Fresno State President Joseph Castro launched the first of four “community conversation” tours to Valley cities by meeting with business, education and community leaders at College of the Sequoias.
“We want to have more students from this area going to Fresno State, graduating, staying here in the Valley and becoming part of the next generation of leadership,” Castro said.
The audience of about 100 people – dozens raised their hands when Castro asked how many were graduates of Fresno State – assembled Monday at a campus lecture hall.
“He was himself, I thought,” said former Assembly Member Connie Conway of Tulare, recently appointed to the 17-member California Community Colleges Board of Governors. “This really is an effort to partner with COS.”
We want to have more students from this area going to Fresno State.
Joseph Castro, president of California State University, Fresno
During a question and answer session, business leader Fred Ruiz of Dinuba, vice chairman of the University of California Board of Regents, said public colleges are nearing capacity.
“I believe education is the dream for so many of our students,” Ruiz said. “Now we won’t have a place for them.”

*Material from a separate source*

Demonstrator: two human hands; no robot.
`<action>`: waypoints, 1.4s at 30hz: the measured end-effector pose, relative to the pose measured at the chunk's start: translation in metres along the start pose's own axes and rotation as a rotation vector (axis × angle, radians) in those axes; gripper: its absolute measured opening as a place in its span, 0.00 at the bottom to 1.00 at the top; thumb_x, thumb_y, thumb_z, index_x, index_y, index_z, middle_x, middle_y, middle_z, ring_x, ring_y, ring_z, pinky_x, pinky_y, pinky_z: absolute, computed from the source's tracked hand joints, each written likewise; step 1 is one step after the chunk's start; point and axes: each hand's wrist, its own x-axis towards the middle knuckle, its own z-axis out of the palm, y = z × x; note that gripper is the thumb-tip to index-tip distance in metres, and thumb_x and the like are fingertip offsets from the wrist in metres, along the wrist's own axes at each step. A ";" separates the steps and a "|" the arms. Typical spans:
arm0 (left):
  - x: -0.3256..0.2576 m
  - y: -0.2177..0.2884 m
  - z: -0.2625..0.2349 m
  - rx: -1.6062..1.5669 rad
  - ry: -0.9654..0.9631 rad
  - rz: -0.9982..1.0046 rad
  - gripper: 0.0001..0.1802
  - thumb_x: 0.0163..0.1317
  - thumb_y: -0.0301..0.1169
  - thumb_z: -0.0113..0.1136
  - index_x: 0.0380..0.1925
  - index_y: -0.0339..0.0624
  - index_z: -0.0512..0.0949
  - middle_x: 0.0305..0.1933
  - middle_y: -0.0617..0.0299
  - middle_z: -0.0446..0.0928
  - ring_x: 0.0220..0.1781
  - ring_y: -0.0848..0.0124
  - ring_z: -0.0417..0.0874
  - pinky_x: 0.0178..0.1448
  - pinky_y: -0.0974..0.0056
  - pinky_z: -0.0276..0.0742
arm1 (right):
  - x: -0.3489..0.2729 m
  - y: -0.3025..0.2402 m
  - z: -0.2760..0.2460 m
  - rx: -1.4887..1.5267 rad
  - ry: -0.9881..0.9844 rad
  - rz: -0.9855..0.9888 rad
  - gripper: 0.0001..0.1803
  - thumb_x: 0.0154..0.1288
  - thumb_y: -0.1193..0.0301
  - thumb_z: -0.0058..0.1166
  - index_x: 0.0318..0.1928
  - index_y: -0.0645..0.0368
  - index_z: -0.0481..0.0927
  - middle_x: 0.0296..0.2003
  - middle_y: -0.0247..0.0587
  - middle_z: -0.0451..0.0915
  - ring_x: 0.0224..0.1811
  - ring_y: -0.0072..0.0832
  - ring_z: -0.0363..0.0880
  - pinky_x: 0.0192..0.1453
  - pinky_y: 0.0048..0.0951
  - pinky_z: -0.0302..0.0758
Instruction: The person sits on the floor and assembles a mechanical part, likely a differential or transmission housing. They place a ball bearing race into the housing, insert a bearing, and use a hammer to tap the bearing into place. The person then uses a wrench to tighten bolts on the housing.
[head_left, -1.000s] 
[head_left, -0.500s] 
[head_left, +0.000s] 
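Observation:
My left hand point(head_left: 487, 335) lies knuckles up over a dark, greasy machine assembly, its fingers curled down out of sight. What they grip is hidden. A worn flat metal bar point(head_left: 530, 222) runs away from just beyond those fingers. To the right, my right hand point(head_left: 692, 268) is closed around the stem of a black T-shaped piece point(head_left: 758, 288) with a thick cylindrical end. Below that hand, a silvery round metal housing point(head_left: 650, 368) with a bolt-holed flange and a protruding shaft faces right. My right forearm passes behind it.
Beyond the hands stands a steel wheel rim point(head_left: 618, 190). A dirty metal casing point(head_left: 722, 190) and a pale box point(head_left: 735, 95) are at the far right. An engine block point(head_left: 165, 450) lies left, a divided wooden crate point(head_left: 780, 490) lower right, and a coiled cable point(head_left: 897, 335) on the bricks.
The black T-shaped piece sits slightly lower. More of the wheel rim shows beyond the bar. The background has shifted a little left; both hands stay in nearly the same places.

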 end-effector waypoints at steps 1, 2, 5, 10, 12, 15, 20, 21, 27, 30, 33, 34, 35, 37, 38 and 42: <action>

Castro said he shared those concerns.
“As California residents, we can invest more in higher education,” he said.
70Additional professors being hired at Fresno State
To accommodate more students, state colleges are hiring faculty and Fresno State is hiring 70 more professors, he said.
Colleges must be “as smart and efficient as possible” so students graduate “in a timely way” to make way for others, particularly those coming in from community colleges, he said.
Fresno State has about 24,000 students, he said.
The two things preventing the college from growing are “money and buildings,” he said. “If we have the resources, we will grow and accommodate the demand that exists.”
Castro said the Fresno State Center at COS, where students can join some classes remotely and take graduate classes in some fields, merits more attention.
“I’d like to re-imagine it,” he said. “I’d like it to be a different, bolder place, more dynamic, offering more programs.”
Educators from outlying school districts in Tulare County told Castro there is a teacher shortage, especially in math and science.
“We hear you loud and clear,” Castro said. “We’re committed to making adjustments to prepare more teachers for schools here in the Valley, and especially in math and science.”
Castro said there is a “South Valley initiative” at the Kremen School of Education “for South Valley students who want to go into teaching careers … It’s about building more of a teacher pipeline here in the South Valley.”
The next community conservation will take place Jan. 21 in Madera at the Madera County Office of Education, with visits being planned at West Hills College-Lemoore and Reedley College.